Please retype the data in full and exactly; the pictures are not part of the copy.

▶ **COLLECTED MATERIAL**:
________________
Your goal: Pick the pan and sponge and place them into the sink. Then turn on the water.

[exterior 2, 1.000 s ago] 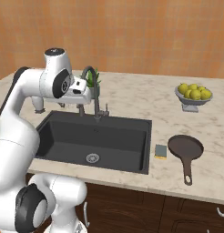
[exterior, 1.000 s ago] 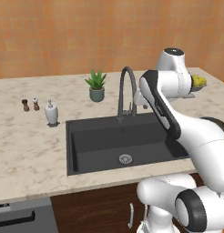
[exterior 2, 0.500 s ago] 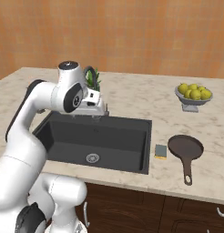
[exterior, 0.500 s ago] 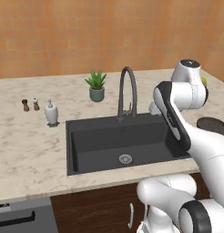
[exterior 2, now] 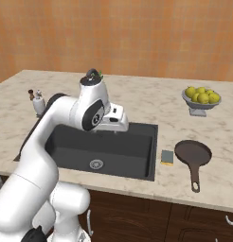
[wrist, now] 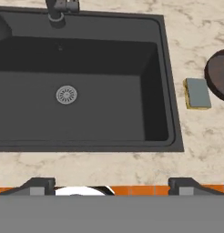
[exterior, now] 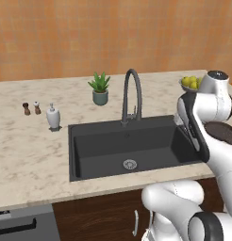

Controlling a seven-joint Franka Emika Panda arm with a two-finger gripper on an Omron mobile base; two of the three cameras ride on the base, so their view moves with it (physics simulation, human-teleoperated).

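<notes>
The black sink [wrist: 175, 113] lies below my hand, its steel drain [wrist: 66, 94] left of centre. My gripper [wrist: 111, 186] hangs open above the sink's near rim, nothing between its fingertips. On the counter just right of the sink lies the sponge [wrist: 197, 93], also seen in the right base view [exterior 2: 167, 157]. The dark pan [exterior 2: 192, 153] sits right of the sponge, its handle pointing toward the counter's front edge; its rim [wrist: 218, 75] shows at the right edge of the hand view. No water shows at the gooseneck faucet [exterior: 132, 94].
A grey bowl of lemons [exterior 2: 201, 98] stands behind the pan. A potted plant [exterior: 100, 88], a soap dispenser [exterior: 53, 116] and two small shakers [exterior: 31, 108] stand left of the faucet. My arm [exterior 2: 66, 118] arches over the sink's left half.
My hand has swung away from the faucet, rightward and lower, and now hangs over the sink. Pan and sponge have not moved.
</notes>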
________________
▶ **ANSWER SPACE**:
Your goal: Pick the pan and sponge and place them into the sink. Then turn on the water.

[exterior 2, 1.000 s ago] 
[exterior, 1.000 s ago] 
[exterior 2, 0.500 s ago] 
[exterior, 0.500 s ago] 
[exterior 2, now] 
[wrist, now] 
[exterior, now] 

Controlling a seven-joint Franka Emika Panda arm with a two-finger gripper on an Omron mobile base; two of the three cameras ride on the base, so their view moves with it (physics simulation, human-teleoperated).

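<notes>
The black sink [wrist: 175, 113] lies below my hand, its steel drain [wrist: 66, 94] left of centre. My gripper [wrist: 111, 186] hangs open above the sink's near rim, nothing between its fingertips. On the counter just right of the sink lies the sponge [wrist: 197, 93], also seen in the right base view [exterior 2: 167, 157]. The dark pan [exterior 2: 192, 153] sits right of the sponge, its handle pointing toward the counter's front edge; its rim [wrist: 218, 75] shows at the right edge of the hand view. No water shows at the gooseneck faucet [exterior: 132, 94].
A grey bowl of lemons [exterior 2: 201, 98] stands behind the pan. A potted plant [exterior: 100, 88], a soap dispenser [exterior: 53, 116] and two small shakers [exterior: 31, 108] stand left of the faucet. My arm [exterior 2: 66, 118] arches over the sink's left half.
My hand has swung away from the faucet, rightward and lower, and now hangs over the sink. Pan and sponge have not moved.
</notes>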

The answer given above is complete.